◆ Problem to work on
Everything from the line with "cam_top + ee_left" to the line with "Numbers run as" in the listing below, both lines included, needs to be copied exactly, apart from the pictures.

◆ Study material
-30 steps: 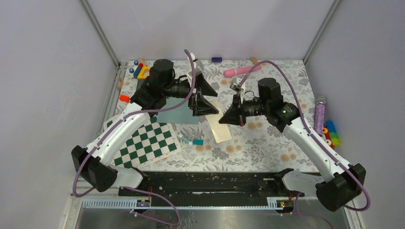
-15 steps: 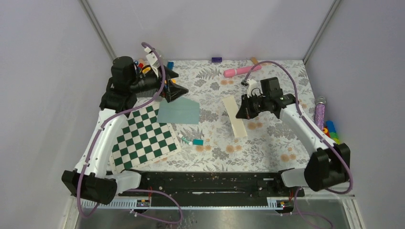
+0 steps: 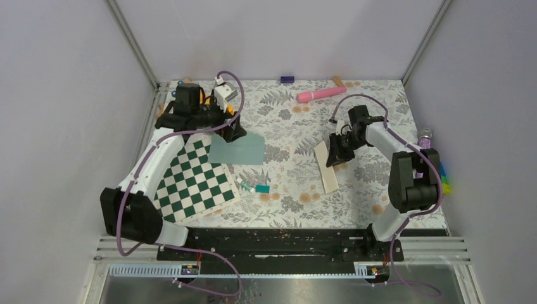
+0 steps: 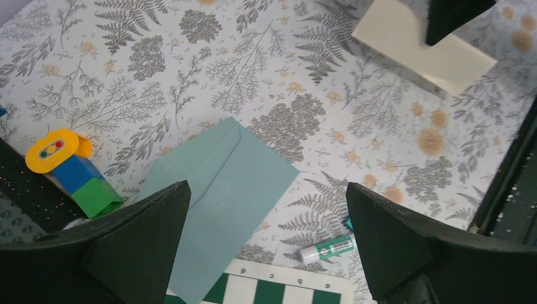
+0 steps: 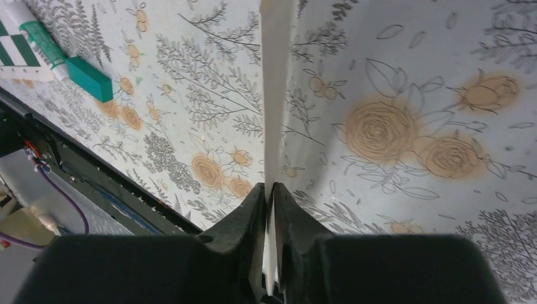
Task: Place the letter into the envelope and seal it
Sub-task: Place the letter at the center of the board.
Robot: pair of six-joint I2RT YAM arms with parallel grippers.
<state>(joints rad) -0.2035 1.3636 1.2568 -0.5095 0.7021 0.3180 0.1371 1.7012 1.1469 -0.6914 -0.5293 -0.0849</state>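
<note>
Right of centre, the right fingers (image 5: 250, 221) pinch the letter (image 3: 330, 174) endwise. The envelope (image 3: 237, 149) lies well to their left, under the open left fingers (image 4: 136, 240).

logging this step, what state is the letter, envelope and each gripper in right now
envelope, flat on table, ungripped
left gripper, open, above envelope
right gripper, shut on letter
letter, outside envelope, pinched at one edge

Your letter (image 3: 329, 174) is cream, the envelope (image 3: 239, 150) muted teal, the checkerboard (image 3: 190, 183) green-and-white, the tube (image 3: 321, 94) pink; the bench (image 3: 285, 126) shows grey ferns and tan roses.
</note>
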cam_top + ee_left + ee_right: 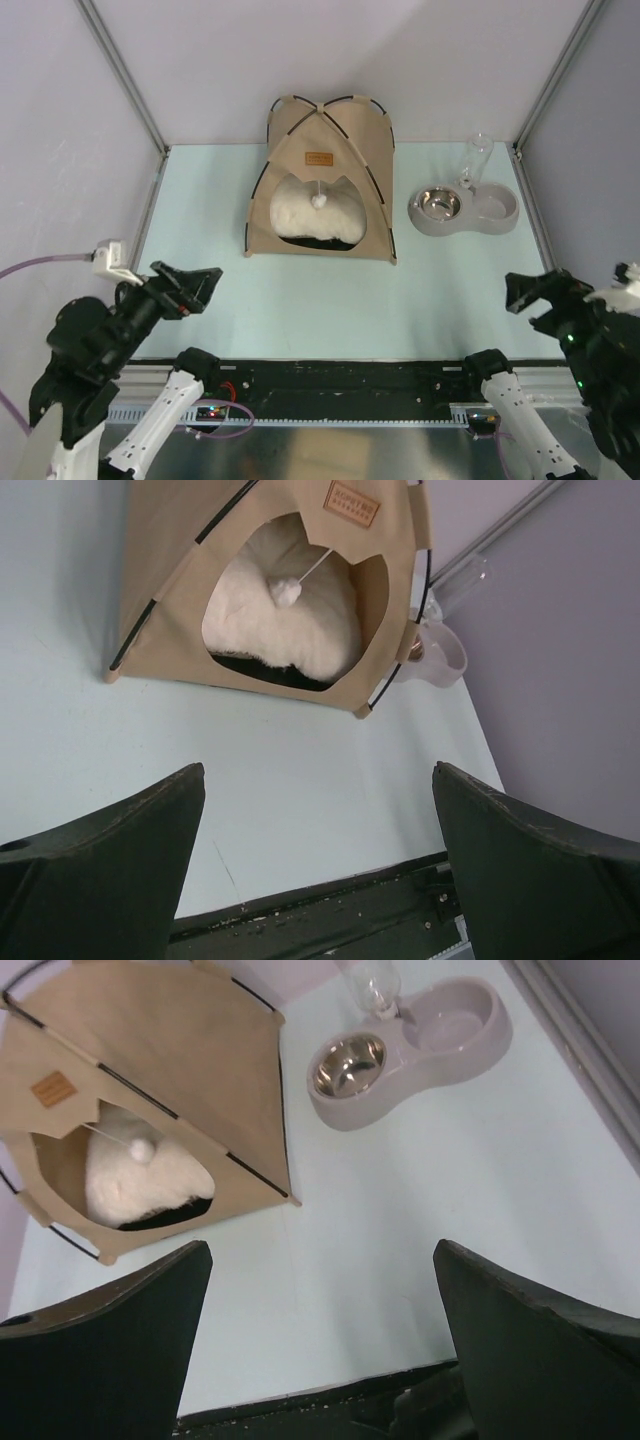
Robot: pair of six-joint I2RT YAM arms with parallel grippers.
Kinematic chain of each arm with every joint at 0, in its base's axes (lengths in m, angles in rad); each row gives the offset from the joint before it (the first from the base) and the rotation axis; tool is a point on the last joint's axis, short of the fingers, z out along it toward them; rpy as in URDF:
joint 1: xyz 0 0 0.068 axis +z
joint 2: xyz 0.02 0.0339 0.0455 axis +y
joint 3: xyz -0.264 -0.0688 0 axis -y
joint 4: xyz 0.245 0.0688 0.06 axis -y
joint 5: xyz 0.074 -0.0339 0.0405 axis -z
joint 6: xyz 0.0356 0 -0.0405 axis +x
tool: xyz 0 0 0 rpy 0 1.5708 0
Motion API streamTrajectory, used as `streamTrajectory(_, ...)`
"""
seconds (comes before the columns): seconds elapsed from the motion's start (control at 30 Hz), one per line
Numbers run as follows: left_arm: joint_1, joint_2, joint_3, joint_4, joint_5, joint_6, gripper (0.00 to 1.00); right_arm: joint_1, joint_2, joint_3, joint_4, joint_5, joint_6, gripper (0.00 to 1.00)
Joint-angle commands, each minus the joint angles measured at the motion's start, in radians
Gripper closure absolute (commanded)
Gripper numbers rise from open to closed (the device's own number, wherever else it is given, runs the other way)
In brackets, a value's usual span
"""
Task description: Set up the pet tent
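Observation:
The pet tent (320,150) stands upright at the back middle of the table, tan fabric with dark crossing poles, a brown label and a white pompom hanging in its doorway. A fluffy white cushion (315,212) lies inside it. The tent (170,590) fills the top of the left wrist view and the tent (190,1070) the upper left of the right wrist view. My left gripper (200,285) hangs open over the near left of the table, far from the tent. My right gripper (530,290) hangs open at the near right, holding nothing.
A grey double pet bowl (465,208) with a steel dish and a clear water bottle (478,155) sits right of the tent. Pale walls and metal frame posts close in the table. The black base rail (340,375) runs along the near edge.

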Motion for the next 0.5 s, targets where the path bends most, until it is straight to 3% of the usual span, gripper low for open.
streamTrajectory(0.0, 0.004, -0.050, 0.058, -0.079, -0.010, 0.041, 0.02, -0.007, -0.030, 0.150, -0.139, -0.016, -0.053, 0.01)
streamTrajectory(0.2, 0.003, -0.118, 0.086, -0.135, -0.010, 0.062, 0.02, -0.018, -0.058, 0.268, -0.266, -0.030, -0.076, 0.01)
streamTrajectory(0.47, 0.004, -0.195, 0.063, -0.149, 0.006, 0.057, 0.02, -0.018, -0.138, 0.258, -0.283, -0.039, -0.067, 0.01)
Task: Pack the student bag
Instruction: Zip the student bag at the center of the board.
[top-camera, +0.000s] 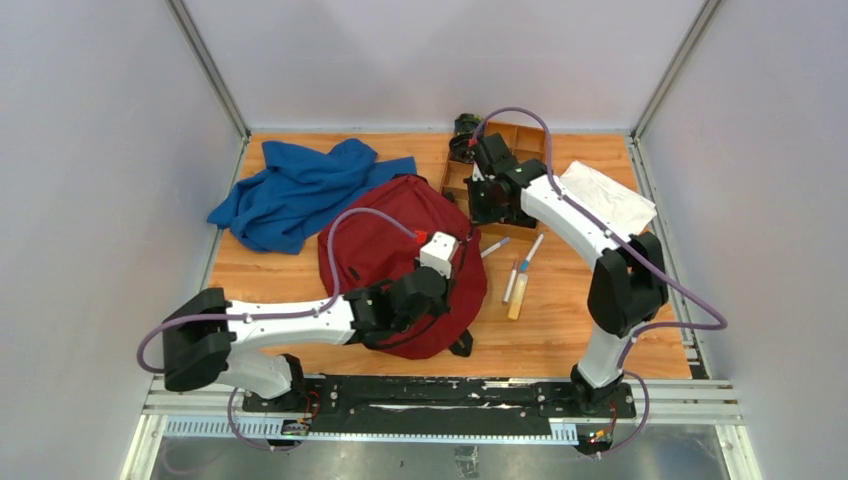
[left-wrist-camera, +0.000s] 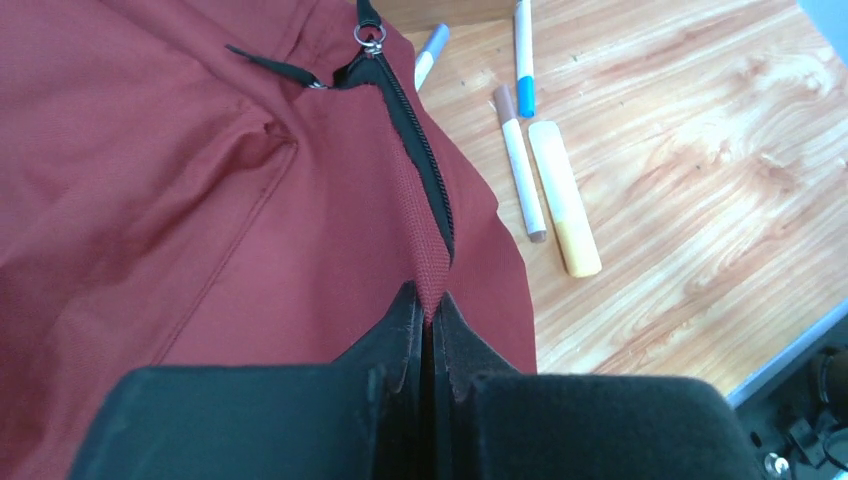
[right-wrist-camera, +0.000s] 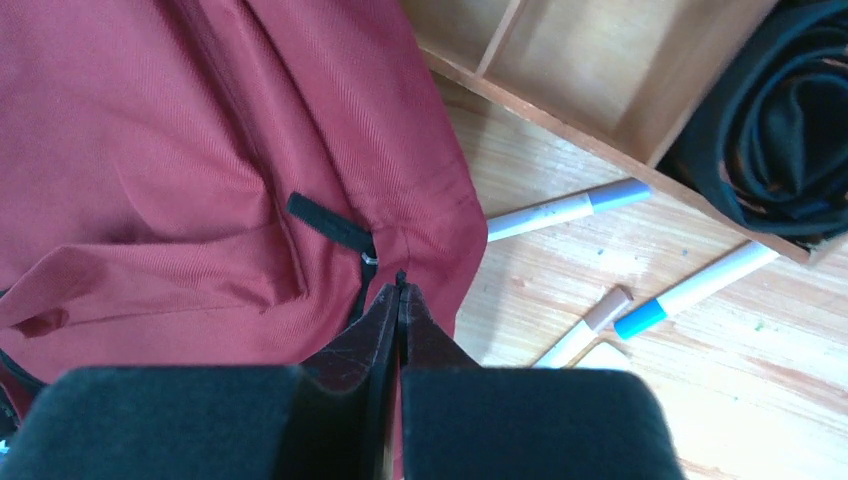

◆ Solution for this exercise
cam_top + ee_left + ee_right: 
Robot: pair of six-joint I2RT YAM arms with parallel grippers.
Kinematic chain of each arm with every joint at 0, in its base's axes (lengths in m, angles in rad); each row gives the offset from the joint before it (the first from the base) and the rotation axis; tool is a point on the last joint's axis, short of the fingers, z out along it toward them; rpy as in URDF:
joint 1: xyz 0 0 0.068 axis +z
joint 2: xyz 0.02 0.0339 0.0455 axis +y
joint 3: xyz -0.264 -0.0688 0 axis -y
joint 4: xyz 0.245 0.0688 0.06 axis -y
joint 5: xyz 0.074 -0.0339 0.0405 axis -z
joint 6: xyz 0.0356 0 -0.0405 axis +x
tool: xyz 0 0 0 rpy 0 1.5708 0
Motion API streamTrajectory, used as `streamTrajectory(_, ...)`
"""
seconds (comes before the columns): seconds elapsed from the motion's start (control at 30 Hz), one per line
Numbers run as follows: left_arm: joint_1, joint_2, joint_3, joint_4, joint_5, joint_6, gripper (0.00 to 1.00); right_arm: joint_1, joint_2, joint_3, joint_4, joint_5, joint_6, gripper (0.00 to 1.00)

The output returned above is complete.